Reproduce the records word for word, from the first line to the line containing "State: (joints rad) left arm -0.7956".

*Items from a data source*
▼▼▼

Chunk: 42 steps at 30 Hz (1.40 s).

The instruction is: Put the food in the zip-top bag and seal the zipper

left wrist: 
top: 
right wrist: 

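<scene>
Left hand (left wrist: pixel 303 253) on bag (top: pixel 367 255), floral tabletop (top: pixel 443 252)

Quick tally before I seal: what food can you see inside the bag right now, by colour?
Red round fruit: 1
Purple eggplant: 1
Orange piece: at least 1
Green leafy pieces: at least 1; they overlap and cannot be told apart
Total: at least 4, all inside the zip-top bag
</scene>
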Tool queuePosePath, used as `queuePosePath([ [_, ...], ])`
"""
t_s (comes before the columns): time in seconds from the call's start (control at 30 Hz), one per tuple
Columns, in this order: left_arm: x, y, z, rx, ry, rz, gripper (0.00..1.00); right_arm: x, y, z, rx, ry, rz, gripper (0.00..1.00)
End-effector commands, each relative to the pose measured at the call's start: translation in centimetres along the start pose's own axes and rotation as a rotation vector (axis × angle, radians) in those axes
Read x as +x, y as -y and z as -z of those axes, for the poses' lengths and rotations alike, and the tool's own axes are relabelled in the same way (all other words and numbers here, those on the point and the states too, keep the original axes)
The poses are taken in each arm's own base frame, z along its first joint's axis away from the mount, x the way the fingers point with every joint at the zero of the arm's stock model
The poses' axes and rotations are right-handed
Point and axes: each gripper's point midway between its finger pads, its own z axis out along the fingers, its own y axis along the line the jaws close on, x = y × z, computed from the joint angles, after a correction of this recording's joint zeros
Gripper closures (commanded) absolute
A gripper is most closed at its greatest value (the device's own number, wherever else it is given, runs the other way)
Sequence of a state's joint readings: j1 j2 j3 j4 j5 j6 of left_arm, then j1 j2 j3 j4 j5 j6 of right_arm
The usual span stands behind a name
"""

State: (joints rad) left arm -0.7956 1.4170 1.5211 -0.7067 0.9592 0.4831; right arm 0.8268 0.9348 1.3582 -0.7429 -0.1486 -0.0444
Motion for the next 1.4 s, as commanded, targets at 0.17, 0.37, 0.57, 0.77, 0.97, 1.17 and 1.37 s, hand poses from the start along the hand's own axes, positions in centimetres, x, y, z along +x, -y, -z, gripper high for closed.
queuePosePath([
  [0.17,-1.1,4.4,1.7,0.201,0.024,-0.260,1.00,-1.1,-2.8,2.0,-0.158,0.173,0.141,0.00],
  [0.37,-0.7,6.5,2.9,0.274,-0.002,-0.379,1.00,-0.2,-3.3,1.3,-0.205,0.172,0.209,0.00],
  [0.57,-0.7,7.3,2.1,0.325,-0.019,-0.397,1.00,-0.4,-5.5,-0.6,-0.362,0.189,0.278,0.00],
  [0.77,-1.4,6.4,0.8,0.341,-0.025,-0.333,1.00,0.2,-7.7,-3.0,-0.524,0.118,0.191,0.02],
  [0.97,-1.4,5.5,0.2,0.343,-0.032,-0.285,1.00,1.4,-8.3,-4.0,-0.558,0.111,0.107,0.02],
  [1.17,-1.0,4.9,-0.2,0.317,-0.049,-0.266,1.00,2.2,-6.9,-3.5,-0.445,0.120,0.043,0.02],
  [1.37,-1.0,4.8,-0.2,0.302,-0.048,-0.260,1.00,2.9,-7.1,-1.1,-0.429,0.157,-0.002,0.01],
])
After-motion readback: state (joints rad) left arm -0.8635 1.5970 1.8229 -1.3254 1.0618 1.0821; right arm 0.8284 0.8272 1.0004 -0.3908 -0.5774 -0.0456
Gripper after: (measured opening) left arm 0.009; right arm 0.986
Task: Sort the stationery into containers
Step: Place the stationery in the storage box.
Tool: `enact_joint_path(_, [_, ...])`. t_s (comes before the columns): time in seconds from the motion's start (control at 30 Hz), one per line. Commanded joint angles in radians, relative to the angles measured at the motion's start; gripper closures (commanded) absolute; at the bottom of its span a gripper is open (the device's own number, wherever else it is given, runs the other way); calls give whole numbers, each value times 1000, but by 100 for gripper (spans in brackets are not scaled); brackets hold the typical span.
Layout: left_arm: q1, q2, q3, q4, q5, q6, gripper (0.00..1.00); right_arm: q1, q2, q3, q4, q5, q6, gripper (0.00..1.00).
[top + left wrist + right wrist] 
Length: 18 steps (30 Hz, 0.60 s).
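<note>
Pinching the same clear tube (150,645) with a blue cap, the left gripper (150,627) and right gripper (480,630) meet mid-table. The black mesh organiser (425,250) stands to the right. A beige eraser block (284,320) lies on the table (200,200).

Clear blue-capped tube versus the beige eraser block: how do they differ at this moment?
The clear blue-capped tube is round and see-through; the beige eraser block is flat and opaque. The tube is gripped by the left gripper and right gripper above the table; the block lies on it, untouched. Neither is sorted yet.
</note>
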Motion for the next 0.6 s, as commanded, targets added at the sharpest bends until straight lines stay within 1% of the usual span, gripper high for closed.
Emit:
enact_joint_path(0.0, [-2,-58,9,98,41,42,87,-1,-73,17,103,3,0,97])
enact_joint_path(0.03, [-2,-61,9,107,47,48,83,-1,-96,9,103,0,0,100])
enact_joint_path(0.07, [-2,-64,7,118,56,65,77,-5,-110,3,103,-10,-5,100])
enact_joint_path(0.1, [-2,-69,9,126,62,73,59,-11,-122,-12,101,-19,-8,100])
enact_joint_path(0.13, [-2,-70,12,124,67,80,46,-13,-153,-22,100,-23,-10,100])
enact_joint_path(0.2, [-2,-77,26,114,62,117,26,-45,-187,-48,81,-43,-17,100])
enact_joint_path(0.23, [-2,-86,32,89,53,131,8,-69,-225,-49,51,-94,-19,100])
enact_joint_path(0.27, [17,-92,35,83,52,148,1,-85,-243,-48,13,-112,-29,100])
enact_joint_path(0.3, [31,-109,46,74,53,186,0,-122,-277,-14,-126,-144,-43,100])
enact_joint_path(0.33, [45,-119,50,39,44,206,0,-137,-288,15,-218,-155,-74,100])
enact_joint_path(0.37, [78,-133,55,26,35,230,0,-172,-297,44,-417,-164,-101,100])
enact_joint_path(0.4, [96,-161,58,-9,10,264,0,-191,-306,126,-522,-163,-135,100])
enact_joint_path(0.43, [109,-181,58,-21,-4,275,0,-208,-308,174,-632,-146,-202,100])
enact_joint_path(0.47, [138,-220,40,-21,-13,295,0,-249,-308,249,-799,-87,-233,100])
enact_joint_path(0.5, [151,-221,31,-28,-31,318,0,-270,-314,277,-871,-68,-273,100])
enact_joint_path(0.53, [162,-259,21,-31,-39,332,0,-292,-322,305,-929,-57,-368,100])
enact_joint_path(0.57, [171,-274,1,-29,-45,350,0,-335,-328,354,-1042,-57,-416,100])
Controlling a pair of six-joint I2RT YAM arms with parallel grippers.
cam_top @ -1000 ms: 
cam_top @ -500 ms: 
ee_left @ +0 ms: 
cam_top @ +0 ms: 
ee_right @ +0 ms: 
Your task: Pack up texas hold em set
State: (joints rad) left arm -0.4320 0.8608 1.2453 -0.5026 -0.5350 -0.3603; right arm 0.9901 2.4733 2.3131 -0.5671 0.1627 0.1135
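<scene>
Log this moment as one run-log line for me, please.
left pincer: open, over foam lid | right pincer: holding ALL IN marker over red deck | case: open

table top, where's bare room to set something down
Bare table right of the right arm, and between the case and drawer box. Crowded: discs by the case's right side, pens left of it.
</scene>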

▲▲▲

*RESPONSE AREA*
Chunk: 42 steps at 30 Hz (1.40 s).

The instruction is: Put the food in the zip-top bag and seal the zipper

left wrist: 
top: 
right wrist: 

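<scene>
Left hand (left wrist: pixel 303 253) on bag (top: pixel 367 255), floral tabletop (top: pixel 443 252)

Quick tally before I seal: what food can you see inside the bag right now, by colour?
Red round fruit: 1
Purple eggplant: 1
Orange piece: at least 1
Green leafy pieces: at least 1; they overlap and cannot be told apart
Total: at least 4, all inside the zip-top bag
</scene>
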Tool queuePosePath, used as `queuePosePath([ [_, ...], ])`
"""
t_s (comes before the columns): time in seconds from the call's start (control at 30 Hz), one per tuple
Columns, in this order: left_arm: x, y, z, rx, ry, rz, gripper (0.00..1.00); right_arm: x, y, z, rx, ry, rz, gripper (0.00..1.00)
End-effector commands, each relative to the pose measured at the call's start: translation in centimetres along the start pose's own axes and rotation as a rotation vector (axis × angle, radians) in those axes
Read x as +x, y as -y and z as -z of those axes, for the poses' lengths and rotations alike, and the tool's own axes are relabelled in the same way (all other words and numbers here, those on the point and the states too, keep the original axes)
The poses are taken in each arm's own base frame, z along its first joint's axis away from the mount, x the way the fingers point with every joint at the zero of the arm's stock model
The poses' axes and rotations are right-handed
Point and axes: each gripper's point midway between its finger pads, its own z axis out along the fingers, its own y axis along the line the jaws close on, x = y × z, computed from the joint angles, after a correction of this recording's joint zeros
Gripper closures (commanded) absolute
A gripper is most closed at its greatest value (the device's own number, wherever else it is given, runs the other way)
Sequence of a state's joint readings: j1 j2 j3 j4 j5 j6 of left_arm, then j1 j2 j3 j4 j5 j6 of right_arm
The usual span stands behind a name
"""

State: (joints rad) left arm -0.7956 1.4170 1.5211 -0.7067 0.9592 0.4831; right arm 0.8268 0.9348 1.3582 -0.7429 -0.1486 -0.0444

This concludes the answer to the exercise.